[Stored entries]
______________________________
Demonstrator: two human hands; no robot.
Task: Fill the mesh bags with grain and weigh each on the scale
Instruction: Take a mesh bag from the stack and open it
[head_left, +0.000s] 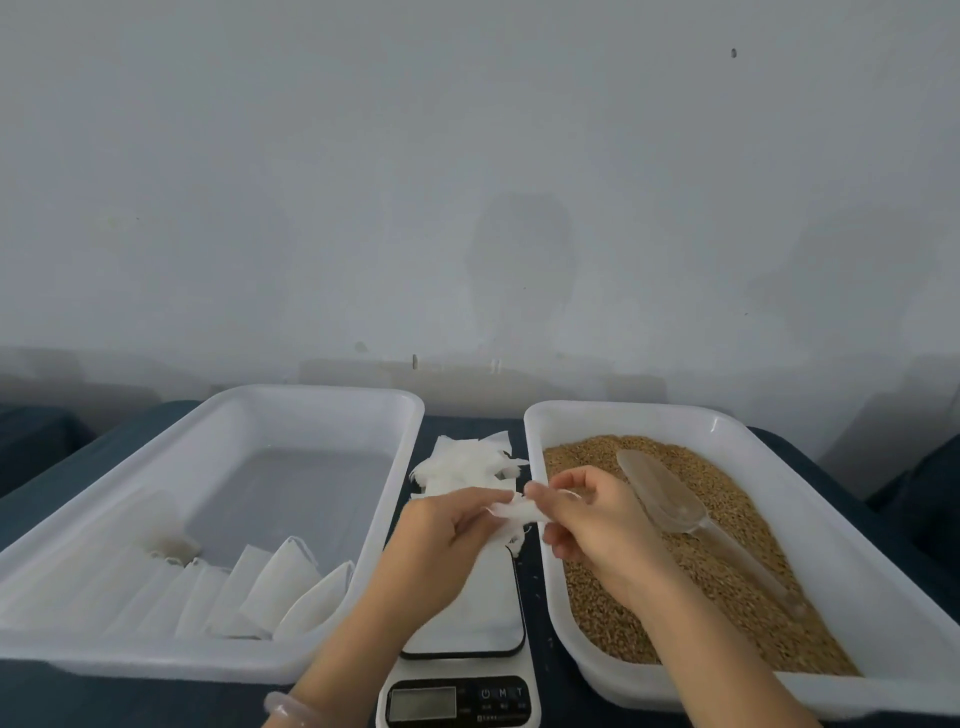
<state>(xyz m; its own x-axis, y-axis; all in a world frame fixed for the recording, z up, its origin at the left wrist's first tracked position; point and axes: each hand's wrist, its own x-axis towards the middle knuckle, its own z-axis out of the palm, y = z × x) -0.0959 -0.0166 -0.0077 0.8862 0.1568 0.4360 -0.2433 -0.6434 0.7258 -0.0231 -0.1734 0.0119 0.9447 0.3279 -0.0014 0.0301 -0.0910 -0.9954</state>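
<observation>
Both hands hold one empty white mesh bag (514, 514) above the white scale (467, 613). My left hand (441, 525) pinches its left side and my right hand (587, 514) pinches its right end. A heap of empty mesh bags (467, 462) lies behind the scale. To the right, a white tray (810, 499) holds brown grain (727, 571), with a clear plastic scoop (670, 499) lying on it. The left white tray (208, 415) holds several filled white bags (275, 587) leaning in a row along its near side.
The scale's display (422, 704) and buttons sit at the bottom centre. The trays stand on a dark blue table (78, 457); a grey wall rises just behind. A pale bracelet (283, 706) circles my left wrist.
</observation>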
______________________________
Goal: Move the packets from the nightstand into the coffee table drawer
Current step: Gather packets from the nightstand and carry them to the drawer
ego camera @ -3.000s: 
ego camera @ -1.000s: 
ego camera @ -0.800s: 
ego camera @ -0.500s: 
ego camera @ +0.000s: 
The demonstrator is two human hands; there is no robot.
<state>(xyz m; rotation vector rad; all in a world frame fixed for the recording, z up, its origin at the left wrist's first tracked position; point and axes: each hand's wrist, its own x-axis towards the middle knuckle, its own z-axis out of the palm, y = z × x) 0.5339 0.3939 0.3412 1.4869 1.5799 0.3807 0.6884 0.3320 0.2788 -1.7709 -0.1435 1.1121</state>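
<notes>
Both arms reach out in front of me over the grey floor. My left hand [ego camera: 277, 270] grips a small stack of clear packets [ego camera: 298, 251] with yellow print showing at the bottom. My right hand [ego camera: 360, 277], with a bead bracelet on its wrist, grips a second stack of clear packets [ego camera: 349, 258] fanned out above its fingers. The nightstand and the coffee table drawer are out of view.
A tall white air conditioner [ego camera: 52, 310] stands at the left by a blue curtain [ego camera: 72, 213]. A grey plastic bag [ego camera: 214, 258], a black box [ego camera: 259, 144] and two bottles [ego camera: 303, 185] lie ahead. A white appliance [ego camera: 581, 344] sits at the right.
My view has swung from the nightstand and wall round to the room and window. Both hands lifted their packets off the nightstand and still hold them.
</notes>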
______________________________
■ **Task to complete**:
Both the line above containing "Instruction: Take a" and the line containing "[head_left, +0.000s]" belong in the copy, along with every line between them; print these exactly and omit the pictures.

■ **Answer to the exercise**:
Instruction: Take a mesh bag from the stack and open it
[head_left, +0.000s] 

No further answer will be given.